Estimates published Wednesday by the U.S. Energy Department show the U.S. is the world’s largest crude oil producer for the first time since 1973.

American oil production has doubled over the past decade, with much of the output resulting from a boom in shale oil in Texas.

“It’s a historic milestone and a reminder: Never bet against the US oil industry,” said Bob McNally, president of Rapidan Energy Group, a consulting firm.

The U.S. surpassed Saudi Arabia in February and then kept climbing throughout the summer. By August the U.S. was producing nearly 11 million barrels of oil per day and surpassed Russia.

graph of Monthly crude oil production from 1994 to August 2018.

Source: U.S. Energy Information Administration, Short-Term Energy Outlook

Energy Department forecasts have the U.S. staying ahead of Russia and Saudi Arabia through 2019.

Fracking is credited with changing the game in U.S. oil production. Fracking is the process of injecting high-pressure liquid into subterranean shale rocks to force open existing fissures and extract oil or gas. The term “fracking” is in reference to how the rocks fracture as a result of the high-pressure liquid injection.

Fracking has given drilling companies the means to extract formerly unaccessible vast amounts of oil and natural gas in the U.S., in particular in the Permian Basin in West Texas.

Fracking is considered controversial for a number of reasons. For one, many think fracking results in small earthquakes or tremors, which could also set off larger earthquakes. Environmentalists also worry chemicals used in the fracking process are carcinogenic and can escape into groundwater or contaminate the soil.
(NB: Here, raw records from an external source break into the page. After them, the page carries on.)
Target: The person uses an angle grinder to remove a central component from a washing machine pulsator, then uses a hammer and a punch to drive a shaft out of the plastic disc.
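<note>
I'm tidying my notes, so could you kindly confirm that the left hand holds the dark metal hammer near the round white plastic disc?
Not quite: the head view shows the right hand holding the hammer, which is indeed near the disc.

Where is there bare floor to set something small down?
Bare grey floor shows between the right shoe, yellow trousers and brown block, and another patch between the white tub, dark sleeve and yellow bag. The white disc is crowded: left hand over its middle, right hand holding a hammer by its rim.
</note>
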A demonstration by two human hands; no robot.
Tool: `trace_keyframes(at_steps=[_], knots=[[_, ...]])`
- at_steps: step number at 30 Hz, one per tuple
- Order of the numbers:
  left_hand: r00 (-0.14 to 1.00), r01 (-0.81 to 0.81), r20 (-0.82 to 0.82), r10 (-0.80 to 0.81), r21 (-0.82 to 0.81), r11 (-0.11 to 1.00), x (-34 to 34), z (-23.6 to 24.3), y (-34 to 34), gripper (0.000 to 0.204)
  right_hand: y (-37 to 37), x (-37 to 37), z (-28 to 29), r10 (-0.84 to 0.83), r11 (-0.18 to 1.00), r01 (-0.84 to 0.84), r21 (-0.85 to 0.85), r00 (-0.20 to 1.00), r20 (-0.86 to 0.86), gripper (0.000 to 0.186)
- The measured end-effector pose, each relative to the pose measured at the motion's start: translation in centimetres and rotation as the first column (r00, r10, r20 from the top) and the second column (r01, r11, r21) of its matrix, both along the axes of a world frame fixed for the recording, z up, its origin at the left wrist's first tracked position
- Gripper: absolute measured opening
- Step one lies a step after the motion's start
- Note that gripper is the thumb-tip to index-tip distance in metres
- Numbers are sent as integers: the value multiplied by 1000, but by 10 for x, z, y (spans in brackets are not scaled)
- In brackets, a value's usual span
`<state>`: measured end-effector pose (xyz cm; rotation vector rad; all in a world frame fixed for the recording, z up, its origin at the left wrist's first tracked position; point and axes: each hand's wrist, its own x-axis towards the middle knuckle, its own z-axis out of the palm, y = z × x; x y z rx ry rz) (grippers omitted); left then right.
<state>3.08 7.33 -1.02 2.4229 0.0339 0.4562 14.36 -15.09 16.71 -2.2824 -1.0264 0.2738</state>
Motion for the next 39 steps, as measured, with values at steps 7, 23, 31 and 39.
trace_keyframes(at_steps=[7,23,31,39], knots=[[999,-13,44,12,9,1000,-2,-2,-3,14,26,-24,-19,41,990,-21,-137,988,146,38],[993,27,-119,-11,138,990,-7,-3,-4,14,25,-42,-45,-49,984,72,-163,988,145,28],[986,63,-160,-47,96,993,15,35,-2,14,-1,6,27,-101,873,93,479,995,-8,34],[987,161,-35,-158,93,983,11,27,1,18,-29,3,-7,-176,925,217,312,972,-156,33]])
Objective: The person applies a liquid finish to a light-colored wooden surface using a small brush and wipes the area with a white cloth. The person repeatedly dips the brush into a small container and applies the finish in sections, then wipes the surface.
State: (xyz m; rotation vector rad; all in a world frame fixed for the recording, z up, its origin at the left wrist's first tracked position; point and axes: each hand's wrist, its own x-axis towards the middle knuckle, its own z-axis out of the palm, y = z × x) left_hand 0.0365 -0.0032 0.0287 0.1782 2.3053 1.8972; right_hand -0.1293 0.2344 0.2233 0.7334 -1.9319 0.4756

Also, leading to the boom in U.S. oil production was the lifting of a 40-year ban on exporting crude oil. In 2015, Congress lifted the ban which had existed since 1975. The U.S. now exports oil to South America, Europe and China.

CNN reported that Texas is on track to produce more oil than Iraq or Iran, which would make it the number three oil producer in the world if it were its own country.

“It’s all about technological improvements, supported by ample capital to invest, and the ingenuity of American oil drillers,” said Bob McNally, a former energy official under President George W. Bush.